-
Notifications
You must be signed in to change notification settings - Fork 275
How OpenWayback handles revisit records in WARC files
NOTE: THIS PAGE IS CURRENTLY PRESCRIPTIVE, OPENWAYBACK HAS NOT YET IMPLEMENTED THIS IN FULL
The ISO 28500 WARC File Format specification specifies that a 'revist' record shall contain a
WARC-Profile field which determines the interpretation of the record's fields and record block.
It goes on to specify two profiles:
This refers to cases where a document was deemed a duplicate or revisit based on secure hashing (e.g. SHA-1) of the document body.
According to the WARC specification records using this profile shall include a
WARC-Payload-Digest field, with a value of the digest that was calculated on the payload
I.e. the hash output.
It goes on to specify that it is recommended to use the field
WARC-Refers-To header to identify a specific prior record from which the matching content can be retrieved
I.e. the WARC-Record-ID of the original.
Unfortunately, this hasn't typically been done. In practice no one has an index of WARC-Record-IDs. Indexes are always of the URL+Timestamp variety.
Consequently, a lot of WARCs exist where there is no pointer at the original record. It can only be presumed that it has the same WARC-Target-URI as the revisit record and that WARC-Payload-Digest matches.
To resolve this the IIPC's Harvesting Working Group published the following recommendation:
For WARC ‘revisit’ records with WARC-Profile set to ‘identical-payload-digest’, the following fields should be viewed as strongly recommended:
WARC-Refers-To-Target-URI
This value should be equal to the WARC-Target-URI in the WARC record that the current record is considered a duplicate of.WARC-Refers-To-Date
This value should be equal to the WARC-Date in the WARC record that the current record is considered a duplicate of.Additionally, the use of fields specifying the actual WARC file name and offsets where the record can be found should be discouraged as it is potentially very brittle.
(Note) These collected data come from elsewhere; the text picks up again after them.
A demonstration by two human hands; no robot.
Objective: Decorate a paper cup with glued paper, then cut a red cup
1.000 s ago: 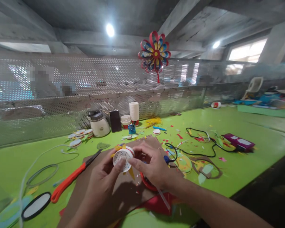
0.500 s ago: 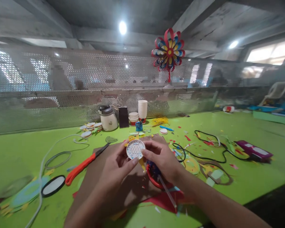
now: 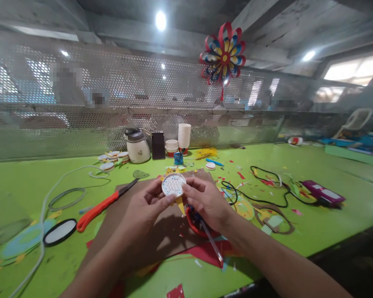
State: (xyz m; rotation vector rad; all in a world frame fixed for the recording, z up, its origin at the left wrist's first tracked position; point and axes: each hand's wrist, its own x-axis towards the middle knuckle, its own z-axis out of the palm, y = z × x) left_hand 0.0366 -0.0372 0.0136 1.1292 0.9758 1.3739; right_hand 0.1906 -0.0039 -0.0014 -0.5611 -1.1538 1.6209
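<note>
Disc (image 3: 173, 184), light and probably flimsy paper, is being pinched at its rim by left hand (image 3: 146, 207) and right hand (image 3: 207, 200); edge-holding suits it best

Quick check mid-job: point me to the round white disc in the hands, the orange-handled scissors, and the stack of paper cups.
round white disc (image 3: 173, 184): head view, on its patterned face.
orange-handled scissors (image 3: 95, 211): head view, on the orange handle.
stack of paper cups (image 3: 184, 135): head view, on the side of the tall white stack.
</note>
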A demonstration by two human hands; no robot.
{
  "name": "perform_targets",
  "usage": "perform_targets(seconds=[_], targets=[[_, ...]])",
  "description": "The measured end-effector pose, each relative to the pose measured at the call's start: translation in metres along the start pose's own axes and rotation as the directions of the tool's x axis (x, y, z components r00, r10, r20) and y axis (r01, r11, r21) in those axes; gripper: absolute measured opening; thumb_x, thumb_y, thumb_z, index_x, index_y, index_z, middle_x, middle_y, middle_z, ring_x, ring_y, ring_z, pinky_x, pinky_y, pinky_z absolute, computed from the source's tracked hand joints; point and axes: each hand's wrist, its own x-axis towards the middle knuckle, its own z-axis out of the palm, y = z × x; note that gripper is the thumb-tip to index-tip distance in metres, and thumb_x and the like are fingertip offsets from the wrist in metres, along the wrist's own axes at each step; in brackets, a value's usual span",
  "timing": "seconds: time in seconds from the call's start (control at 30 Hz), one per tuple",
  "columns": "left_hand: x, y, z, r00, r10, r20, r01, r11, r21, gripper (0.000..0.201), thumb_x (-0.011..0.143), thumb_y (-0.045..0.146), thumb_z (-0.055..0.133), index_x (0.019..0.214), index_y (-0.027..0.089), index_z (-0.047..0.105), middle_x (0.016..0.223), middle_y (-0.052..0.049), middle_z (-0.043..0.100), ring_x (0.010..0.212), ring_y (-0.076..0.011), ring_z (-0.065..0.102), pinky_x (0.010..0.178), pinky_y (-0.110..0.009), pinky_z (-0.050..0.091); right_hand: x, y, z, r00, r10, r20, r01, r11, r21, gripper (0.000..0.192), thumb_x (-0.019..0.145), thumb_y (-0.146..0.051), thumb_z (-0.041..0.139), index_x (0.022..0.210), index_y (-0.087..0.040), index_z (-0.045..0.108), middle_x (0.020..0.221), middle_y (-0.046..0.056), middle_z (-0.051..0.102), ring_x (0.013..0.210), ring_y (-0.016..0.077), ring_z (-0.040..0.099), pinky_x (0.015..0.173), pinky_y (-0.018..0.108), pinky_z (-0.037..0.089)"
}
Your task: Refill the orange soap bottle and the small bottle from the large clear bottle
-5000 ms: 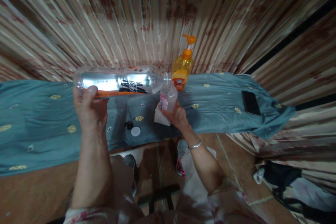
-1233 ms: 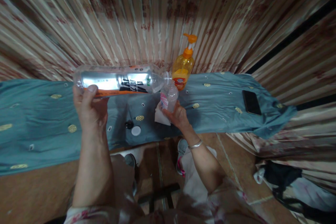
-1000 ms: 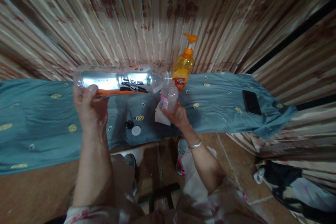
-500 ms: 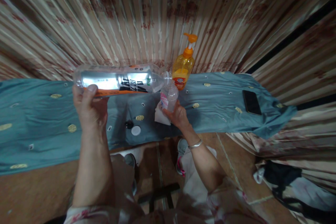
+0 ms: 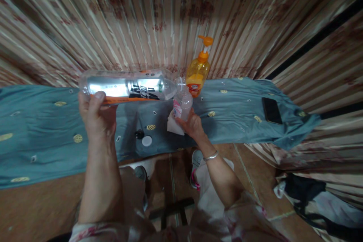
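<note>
My left hand (image 5: pixel 99 115) is wrapped round the base end of a large clear plastic bottle (image 5: pixel 124 86) with a silver, black and orange label. The bottle lies almost level in the air, its uncapped neck pointing right. Just below that neck is a small clear bottle (image 5: pixel 184 104) with a pink and white label, gripped by my right hand (image 5: pixel 193 123). The two mouths meet or nearly meet; I cannot tell if liquid passes between them. Beneath the small bottle sits a folded white tissue (image 5: pixel 174 125). A black cap (image 5: pixel 139 134) and a white cap (image 5: pixel 146 141) lie nearby.
An orange pump bottle (image 5: pixel 197 73) stands just behind the small bottle. A black phone (image 5: pixel 271 110) rests toward the right end of the teal cloth (image 5: pixel 235 121). Pleated curtains (image 5: pixel 159 19) hang behind. A dark bag (image 5: pixel 309 193) is at lower right.
</note>
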Motion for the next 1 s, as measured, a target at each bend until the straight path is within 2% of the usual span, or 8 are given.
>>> perform_targets(seconds=[0.13, 0.27, 0.37, 0.57, 0.8, 1.0], targets=[[-0.001, 0.001, 0.002, 1.0, -0.002, -0.027, 0.002, 1.0, 0.01, 0.089, 0.056, 0.033, 0.097, 0.14, 0.045, 0.07, 0.108, -0.001, 0.077, 0.106, -0.0261, 0.073, 0.091, -0.039, 0.064, -0.001, -0.003, 0.002, 0.999, 0.05, 0.016, -0.05, 0.998, 0.035, 0.077, 0.099, -0.043, 0.081, 0.161, -0.009, 0.052, 0.109, 0.02, 0.083, 0.103, 0.0313, 0.081, 0.094, 0.044, 0.066], [-0.002, 0.003, 0.003, 1.0, -0.002, -0.009, 0.003, 0.999, 0.033, 0.088, 0.056, 0.034, 0.098, 0.139, 0.044, 0.071, 0.115, -0.003, 0.077, 0.107, -0.0272, 0.072, 0.09, -0.039, 0.064, 0.0, -0.007, -0.006, 0.994, 0.098, 0.051, -0.1, 0.994, 0.041, 0.066, 0.097, -0.043, 0.083, 0.151, -0.014, 0.059, 0.111, 0.02, 0.083, 0.104, 0.0325, 0.082, 0.093, 0.045, 0.067], [-0.003, 0.003, 0.004, 1.0, -0.001, -0.022, 0.002, 1.0, 0.016, 0.087, 0.056, 0.034, 0.098, 0.139, 0.045, 0.071, 0.11, -0.001, 0.077, 0.103, -0.026, 0.072, 0.091, -0.04, 0.065, 0.001, -0.012, -0.013, 0.987, 0.133, 0.09, -0.139, 0.988, 0.064, 0.057, 0.098, -0.041, 0.082, 0.145, -0.015, 0.062, 0.111, 0.02, 0.084, 0.105, 0.0322, 0.083, 0.093, 0.045, 0.066], [-0.001, 0.001, 0.003, 1.0, 0.004, -0.012, -0.004, 1.0, 0.0, 0.089, 0.059, 0.033, 0.097, 0.142, 0.045, 0.069, 0.096, 0.002, 0.073, 0.101, -0.0255, 0.073, 0.1, -0.044, 0.062, -0.001, -0.018, -0.021, 0.986, 0.142, 0.09, -0.147, 0.988, 0.048, 0.056, 0.099, -0.039, 0.082, 0.143, -0.012, 0.062, 0.111, 0.021, 0.084, 0.106, 0.0323, 0.084, 0.093, 0.043, 0.066], [-0.001, 0.002, 0.002, 1.0, 0.001, -0.018, 0.0, 1.0, 0.031, 0.082, 0.056, 0.036, 0.098, 0.134, 0.042, 0.072, 0.11, -0.001, 0.075, 0.106, -0.0273, 0.072, 0.096, -0.042, 0.061, -0.002, -0.017, -0.016, 0.991, 0.124, 0.059, -0.127, 0.991, 0.049, 0.054, 0.099, -0.043, 0.081, 0.143, -0.016, 0.063, 0.107, 0.017, 0.085, 0.101, 0.0295, 0.084, 0.087, 0.038, 0.066], [-0.001, 0.001, 0.001, 0.999, -0.017, -0.044, 0.018, 0.999, 0.036, 0.077, 0.053, 0.037, 0.1, 0.126, 0.038, 0.075, 0.113, -0.002, 0.077, 0.108, -0.0264, 0.07, 0.097, -0.041, 0.06, 0.0, -0.008, -0.009, 0.993, 0.106, 0.058, -0.107, 0.994, 0.011, 0.062, 0.098, -0.045, 0.082, 0.149, -0.018, 0.061, 0.111, 0.018, 0.084, 0.102, 0.0298, 0.083, 0.091, 0.041, 0.067]])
It is the IIPC's position that this should be treated as if it were part of the official specification, and it may be included in the next revision of the WARC specification.
When OpenWayback encounters a revisit record using this profile it will, in addition to the usual WARC sanity checks, see if it conforms to the IIPC HWG's recommendation and contains the WARC-Refers-To-Target-URI and WARC-Refers-To-Date.
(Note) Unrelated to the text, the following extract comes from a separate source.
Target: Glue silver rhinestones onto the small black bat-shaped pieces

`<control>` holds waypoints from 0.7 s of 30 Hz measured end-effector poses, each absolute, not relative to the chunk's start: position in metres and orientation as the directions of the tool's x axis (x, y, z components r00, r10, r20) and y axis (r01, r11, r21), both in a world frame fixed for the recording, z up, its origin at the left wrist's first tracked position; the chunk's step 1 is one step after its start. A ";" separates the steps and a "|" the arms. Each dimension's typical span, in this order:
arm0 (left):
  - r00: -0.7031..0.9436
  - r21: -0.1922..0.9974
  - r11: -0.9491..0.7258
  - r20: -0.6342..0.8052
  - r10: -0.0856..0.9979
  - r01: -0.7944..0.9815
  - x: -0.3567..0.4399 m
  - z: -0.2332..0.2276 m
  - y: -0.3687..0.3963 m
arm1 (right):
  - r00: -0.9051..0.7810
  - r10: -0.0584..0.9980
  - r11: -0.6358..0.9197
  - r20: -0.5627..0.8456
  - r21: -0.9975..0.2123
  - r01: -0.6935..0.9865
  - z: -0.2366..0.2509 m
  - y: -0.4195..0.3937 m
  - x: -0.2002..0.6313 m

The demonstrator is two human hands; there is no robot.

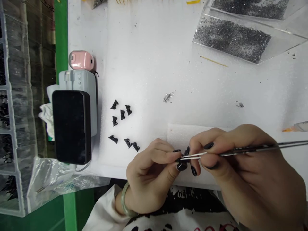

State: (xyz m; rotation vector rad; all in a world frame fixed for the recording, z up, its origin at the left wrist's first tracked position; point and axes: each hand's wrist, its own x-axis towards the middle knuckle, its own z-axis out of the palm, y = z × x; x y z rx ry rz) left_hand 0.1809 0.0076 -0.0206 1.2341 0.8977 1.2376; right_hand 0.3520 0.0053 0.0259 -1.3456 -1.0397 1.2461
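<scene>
My left hand (154,170) pinches something tiny and dark between thumb and forefinger at the near edge of the white foam mat (149,57); the piece itself is mostly hidden. My right hand (240,166) grips thin metal tweezers (240,150), whose tips meet the left fingertips. Several small black bat-shaped pieces (121,123) lie loose on the mat just left of my left hand. A small pile of tiny grey beads (167,97) sits farther back.
A black phone (71,126) lies on a white power bank (79,83) at the left, with a pink case (81,60) behind. Clear trays of dark beads (233,37) stand at the back right. A compartment box (12,112) and plastic bag (53,183) flank the left.
</scene>
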 end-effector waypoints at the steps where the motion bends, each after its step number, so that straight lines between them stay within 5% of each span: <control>1: 0.164 0.978 -0.085 0.117 0.980 -0.191 0.181 -0.021 0.008 | 0.096 0.984 -0.142 -0.147 -0.989 -0.049 0.025 0.005 0.351; 8: 0.164 0.971 -0.005 0.045 0.985 -0.240 0.181 -0.021 0.006 | 0.134 0.964 -0.196 -0.231 -0.952 -0.235 0.026 0.005 0.347; 21: 0.145 0.979 -0.004 0.034 0.989 -0.206 0.181 -0.021 0.006 | 0.118 0.955 -0.223 -0.272 -0.921 -0.320 0.026 0.011 0.349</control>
If both are present, it will consult the resource index using the values provided. The WARC-Payload-Digest of the revisit and target record is compared. Assuming they match the document body of the target will then be used, otherwise an error is reported. If the revisit record contains a response header it is used. Otherwise OpenWayback will report that no response header is available. The response header of the original record is not a suitable substitute.
If the WARC-Refers-To-Date is present but not WARC-Refers-To-Target-URI OpenWayback will assume that the value of WARC-Refers-To-Target-URI is equal to the WARC-Target-URI of the revisit records and proceed as above. This feature can be disabled causing such records to be treated as invalid.
If neither field is present, then OpenWayback will attempt to locate the original record using the WARC-Target-URI and WARC-Payload-Digest where the date of the record is prior to the revisit.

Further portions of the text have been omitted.